1. Understand your values
It’s tough to live a life of consciously-chosen values because there is relentless, seductive pressure to alter your beliefs.
Anybody who has a role for you — as consumer, constituent or manager — stands to profit from you not having a sure sense of self. After all, when you’re not on your own agenda, you’re prey to the agenda of others. It takes just a little more work to list your personal values, why they are important to you, and which ones really matter the most but it’s important to do so.
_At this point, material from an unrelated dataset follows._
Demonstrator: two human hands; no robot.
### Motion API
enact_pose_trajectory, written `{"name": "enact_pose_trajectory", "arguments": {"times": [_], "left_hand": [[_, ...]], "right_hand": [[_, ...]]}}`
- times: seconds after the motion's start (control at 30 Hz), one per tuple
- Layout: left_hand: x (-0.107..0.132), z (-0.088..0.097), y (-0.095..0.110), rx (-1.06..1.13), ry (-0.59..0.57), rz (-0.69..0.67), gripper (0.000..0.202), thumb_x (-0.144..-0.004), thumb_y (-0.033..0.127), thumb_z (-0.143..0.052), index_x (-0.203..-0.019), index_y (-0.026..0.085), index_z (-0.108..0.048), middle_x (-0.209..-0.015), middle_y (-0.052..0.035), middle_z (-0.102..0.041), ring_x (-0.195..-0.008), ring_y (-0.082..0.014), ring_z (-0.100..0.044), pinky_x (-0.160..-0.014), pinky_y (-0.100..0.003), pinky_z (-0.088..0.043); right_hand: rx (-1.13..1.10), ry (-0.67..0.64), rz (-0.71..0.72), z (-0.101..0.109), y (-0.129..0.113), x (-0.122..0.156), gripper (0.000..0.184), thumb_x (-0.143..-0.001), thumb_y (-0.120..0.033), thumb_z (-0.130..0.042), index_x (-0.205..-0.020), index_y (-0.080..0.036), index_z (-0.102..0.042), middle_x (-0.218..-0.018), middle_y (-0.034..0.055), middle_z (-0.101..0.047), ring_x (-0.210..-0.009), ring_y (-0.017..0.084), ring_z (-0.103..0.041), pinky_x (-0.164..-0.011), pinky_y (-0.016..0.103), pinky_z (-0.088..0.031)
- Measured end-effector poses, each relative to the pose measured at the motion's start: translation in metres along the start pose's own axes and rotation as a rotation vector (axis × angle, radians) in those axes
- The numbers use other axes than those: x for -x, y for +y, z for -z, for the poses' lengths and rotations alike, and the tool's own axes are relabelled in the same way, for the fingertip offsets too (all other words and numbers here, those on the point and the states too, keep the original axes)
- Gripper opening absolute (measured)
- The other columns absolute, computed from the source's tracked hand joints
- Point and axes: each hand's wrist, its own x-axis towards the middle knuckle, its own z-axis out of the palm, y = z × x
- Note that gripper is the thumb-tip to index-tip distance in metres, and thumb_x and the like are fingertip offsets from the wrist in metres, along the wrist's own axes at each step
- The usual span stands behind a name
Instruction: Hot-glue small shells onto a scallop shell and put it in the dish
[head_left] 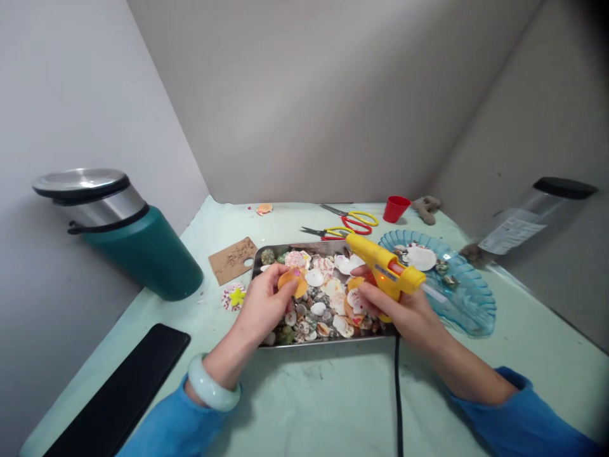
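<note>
Between the fingers of my left hand [266,295] is an orange seashell [299,283], held over the left part of a metal tray [328,341]. My right hand [404,311] is wrapped around a yellow glue gun [383,263], its nozzle pointing up and to the left above the tray's right side. A black cord [398,393] runs down from below that hand. Loose shells [318,309] of many kinds fill the tray: white, pink-striped, orange and small grey-green spiral ones.
A green bottle [143,254] and a black flat object [124,387] lie left. Brown card [232,260] and a shell with a yellow star [234,296] sit beside the tray. Behind are scissors [361,219] and a red cup [396,209]; right, a blue dish [483,298] and clear bottle [518,222].
</note>
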Motion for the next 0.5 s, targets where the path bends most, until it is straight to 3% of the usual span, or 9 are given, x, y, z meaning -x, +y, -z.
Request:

2. Get support from your people
If your employees know what your values are and care about them, then you can live them. If they don’t, you won’t. Translate your values — the meaning of family, integrity, adventure, creativity, spirituality, and health or whatever your values are — into the promise of better working conditions for your employees. If they want those conditions, they’ll protect your values to help make them happen.
3. Take responsibility
Leadership doesn’t come with a job title — and you can’t order it on the Internet and can’t just wait for it to happen to you. Leadership happens when you understand your values and understand how to enroll others in supporting them. It’s your responsibility to assume an active role in forming your values and then evangelize them to your employees.
The irreducible essence of leadership is living your deepest personal values every day at work and at home without compromise. Leaders use those values to make life better for their employees. This is why people become leaders and why people follow them.